• **Work request**: Your task is to return the listing below word for word, without any of its images.

• **Available data**:
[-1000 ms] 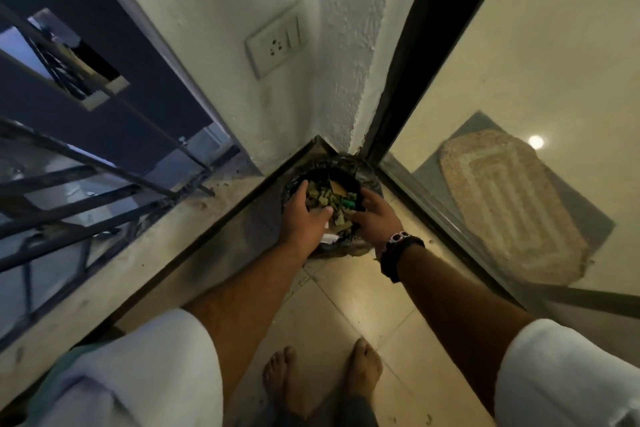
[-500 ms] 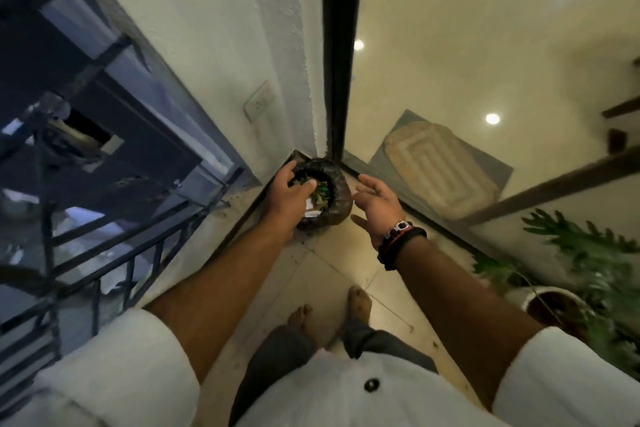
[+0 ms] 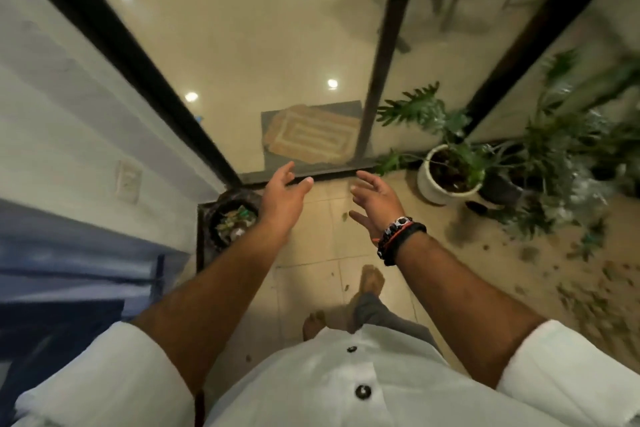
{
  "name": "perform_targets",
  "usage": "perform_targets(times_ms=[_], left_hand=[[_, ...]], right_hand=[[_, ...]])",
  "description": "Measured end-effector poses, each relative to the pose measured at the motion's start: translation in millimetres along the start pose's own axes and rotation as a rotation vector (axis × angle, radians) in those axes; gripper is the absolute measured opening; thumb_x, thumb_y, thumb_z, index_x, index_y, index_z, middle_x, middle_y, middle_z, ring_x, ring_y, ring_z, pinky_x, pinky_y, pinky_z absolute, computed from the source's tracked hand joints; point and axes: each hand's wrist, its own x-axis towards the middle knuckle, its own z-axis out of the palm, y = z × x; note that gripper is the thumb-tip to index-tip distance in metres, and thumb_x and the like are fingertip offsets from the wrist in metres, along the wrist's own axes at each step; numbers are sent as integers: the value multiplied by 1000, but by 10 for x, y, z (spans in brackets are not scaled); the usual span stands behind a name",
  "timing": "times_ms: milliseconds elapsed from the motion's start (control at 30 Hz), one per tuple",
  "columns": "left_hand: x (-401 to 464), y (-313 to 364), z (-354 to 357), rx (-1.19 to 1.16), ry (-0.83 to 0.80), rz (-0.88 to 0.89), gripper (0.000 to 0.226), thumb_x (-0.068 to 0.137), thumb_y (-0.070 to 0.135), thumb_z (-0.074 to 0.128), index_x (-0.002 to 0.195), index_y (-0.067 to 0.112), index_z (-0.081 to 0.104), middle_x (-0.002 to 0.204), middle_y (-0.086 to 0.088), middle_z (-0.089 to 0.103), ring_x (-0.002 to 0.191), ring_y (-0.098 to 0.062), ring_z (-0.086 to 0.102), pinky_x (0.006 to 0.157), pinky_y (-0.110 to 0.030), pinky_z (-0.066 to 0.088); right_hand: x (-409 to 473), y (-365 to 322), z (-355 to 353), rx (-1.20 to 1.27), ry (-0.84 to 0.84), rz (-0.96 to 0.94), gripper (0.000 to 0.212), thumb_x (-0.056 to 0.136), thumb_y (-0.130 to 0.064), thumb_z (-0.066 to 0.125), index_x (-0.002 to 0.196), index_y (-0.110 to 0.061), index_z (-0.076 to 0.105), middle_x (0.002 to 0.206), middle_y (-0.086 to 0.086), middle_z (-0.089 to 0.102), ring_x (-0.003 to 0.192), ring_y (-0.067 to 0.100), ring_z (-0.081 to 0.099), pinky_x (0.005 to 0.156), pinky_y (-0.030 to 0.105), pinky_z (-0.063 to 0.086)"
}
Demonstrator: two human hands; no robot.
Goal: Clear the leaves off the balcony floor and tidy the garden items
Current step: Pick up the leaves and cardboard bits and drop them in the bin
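Meanwhile both hands, left hand (image 3: 282,196) and right hand (image 3: 375,199), hang released and empty above the balcony floor (image 3: 311,246), with scattered leaves (image 3: 595,291) at right and the leaf-filled black bag (image 3: 230,224) in the corner.

We are on the balcony of a home. The tiled floor (image 3: 311,246) runs up to a sliding glass door (image 3: 284,55) with a dark frame, and through that door we see a polished indoor floor, a woven doormat (image 3: 311,139) just inside the door's track, and chair legs farther in. To the right of the door stand potted plants (image 3: 450,166), one in a white pot, with dry leaves (image 3: 595,291) scattered on the tiles near them. Left of the door is a white plastered wall with a socket plate (image 3: 129,180), and a dark bag of rubbish (image 3: 233,222) sits in the corner below it.
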Motion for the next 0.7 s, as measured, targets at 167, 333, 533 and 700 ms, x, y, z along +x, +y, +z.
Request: perform_targets(times_ms=[167, 333, 533, 700], left_hand=[[-310, 135, 641, 91, -225, 50, 52, 91, 28, 68, 140, 27, 50, 134, 3, 56, 120, -15, 54, 105, -45, 46], [-799, 153, 1522, 235, -430, 97, 45, 92, 26, 66, 135, 25, 55, 133, 1, 59, 116, -15, 57, 99, -43, 51], [-1555, 76, 2607, 348, -639, 140, 35, 93, 20, 65, 128, 20, 59, 114, 2, 62, 108, -15, 59, 102, -42, 50], [-2117, -74, 3369, 437, -769, 175, 37, 92, 22, 67, 128, 20, 61, 117, 1, 64, 107, -16, 60, 100, -43, 51]], right_hand=[[-344, 149, -781, 183, 194, -39, 37, 92, -9, 57, 125, -26, 57, 132, 0, 53, 118, 20, 52, 98, 47, 48], [-773, 392, -1707, 330, 398, -66, 35, 91, -9, 58, 122, -26, 57, 129, 1, 54, 113, 18, 53, 99, 48, 47], [-1337, 733, -2845, 426, 623, -81, 39, 90, -11, 60, 126, -26, 57, 126, -1, 56, 111, 18, 55, 94, 44, 51], [-1776, 991, -3617, 526, 764, -90, 39, 91, -10, 57, 128, -23, 55, 129, 1, 53, 106, 16, 53, 94, 41, 50]])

• **Answer box**:
[-1000 ms] 
[-500 ms] 
[+0 ms] 
{
  "name": "perform_targets",
  "usage": "perform_targets(times_ms=[_], left_hand=[[_, ...]], right_hand=[[_, ...]])",
  "description": "Measured end-effector poses, each relative to the pose measured at the motion's start: translation in millimetres along the start pose's own axes and rotation as a rotation vector (axis × angle, radians) in those axes; gripper is the absolute measured opening; thumb_x, thumb_y, thumb_z, index_x, index_y, index_z, middle_x, middle_y, middle_z, ring_x, ring_y, ring_z, pinky_x, pinky_y, pinky_z absolute, computed from the source's tracked hand joints; point and axes: each hand's wrist, its own x-axis towards the middle knuckle, its own z-axis out of the palm, y = z × x; note that gripper is the thumb-tip to index-tip distance in metres, and thumb_x and the like are fingertip offsets from the wrist in metres, along the wrist's own axes at each step; numbers are sent as integers: the value multiplied by 1000, but by 10 for x, y, z (spans in brackets are not scaled); the usual span stands behind a name",
  "timing": "times_ms: milliseconds elapsed from the motion's start (control at 30 Hz), one per tuple",
  "columns": "left_hand: x (-401 to 464), y (-313 to 364), z (-354 to 357), rx (-1.19 to 1.16), ry (-0.83 to 0.80), rz (-0.88 to 0.89), gripper (0.000 to 0.226), thumb_x (-0.068 to 0.137), thumb_y (-0.070 to 0.135), thumb_z (-0.074 to 0.128), index_x (-0.002 to 0.195), index_y (-0.067 to 0.112), index_z (-0.081 to 0.104), middle_x (-0.002 to 0.204), middle_y (-0.086 to 0.088), middle_z (-0.089 to 0.103), ring_x (-0.002 to 0.191), ring_y (-0.098 to 0.062), ring_z (-0.086 to 0.102), pinky_x (0.006 to 0.157), pinky_y (-0.110 to 0.030), pinky_z (-0.066 to 0.088); right_hand: x (-409 to 473), y (-365 to 322), z (-355 to 353), rx (-1.20 to 1.27), ry (-0.84 to 0.84), rz (-0.96 to 0.94), gripper (0.000 to 0.212), thumb_x (-0.056 to 0.136), thumb_y (-0.130 to 0.064), thumb_z (-0.066 to 0.125), index_x (-0.002 to 0.196), index_y (-0.110 to 0.061), index_z (-0.076 to 0.105), middle_x (0.002 to 0.206), middle_y (-0.086 to 0.086), middle_z (-0.089 to 0.102), ring_x (-0.003 to 0.192), ring_y (-0.067 to 0.100), ring_z (-0.081 to 0.099), pinky_x (0.005 to 0.156), pinky_y (-0.030 to 0.105), pinky_z (-0.063 to 0.086)"
}
Demonstrator: two human hands; no robot.
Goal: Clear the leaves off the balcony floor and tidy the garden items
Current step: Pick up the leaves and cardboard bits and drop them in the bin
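Meanwhile both hands, left hand (image 3: 282,196) and right hand (image 3: 375,199), hang released and empty above the balcony floor (image 3: 311,246), with scattered leaves (image 3: 595,291) at right and the leaf-filled black bag (image 3: 230,224) in the corner.

We are on the balcony of a home. The tiled floor (image 3: 311,246) runs up to a sliding glass door (image 3: 284,55) with a dark frame, and through that door we see a polished indoor floor, a woven doormat (image 3: 311,139) just inside the door's track, and chair legs farther in. To the right of the door stand potted plants (image 3: 450,166), one in a white pot, with dry leaves (image 3: 595,291) scattered on the tiles near them. Left of the door is a white plastered wall with a socket plate (image 3: 129,180), and a dark bag of rubbish (image 3: 233,222) sits in the corner below it.
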Motion for the next 0.7 s, as measured, targets at 167, 333, 533 and 700 ms, x, y, z along +x, +y, +z.
Request: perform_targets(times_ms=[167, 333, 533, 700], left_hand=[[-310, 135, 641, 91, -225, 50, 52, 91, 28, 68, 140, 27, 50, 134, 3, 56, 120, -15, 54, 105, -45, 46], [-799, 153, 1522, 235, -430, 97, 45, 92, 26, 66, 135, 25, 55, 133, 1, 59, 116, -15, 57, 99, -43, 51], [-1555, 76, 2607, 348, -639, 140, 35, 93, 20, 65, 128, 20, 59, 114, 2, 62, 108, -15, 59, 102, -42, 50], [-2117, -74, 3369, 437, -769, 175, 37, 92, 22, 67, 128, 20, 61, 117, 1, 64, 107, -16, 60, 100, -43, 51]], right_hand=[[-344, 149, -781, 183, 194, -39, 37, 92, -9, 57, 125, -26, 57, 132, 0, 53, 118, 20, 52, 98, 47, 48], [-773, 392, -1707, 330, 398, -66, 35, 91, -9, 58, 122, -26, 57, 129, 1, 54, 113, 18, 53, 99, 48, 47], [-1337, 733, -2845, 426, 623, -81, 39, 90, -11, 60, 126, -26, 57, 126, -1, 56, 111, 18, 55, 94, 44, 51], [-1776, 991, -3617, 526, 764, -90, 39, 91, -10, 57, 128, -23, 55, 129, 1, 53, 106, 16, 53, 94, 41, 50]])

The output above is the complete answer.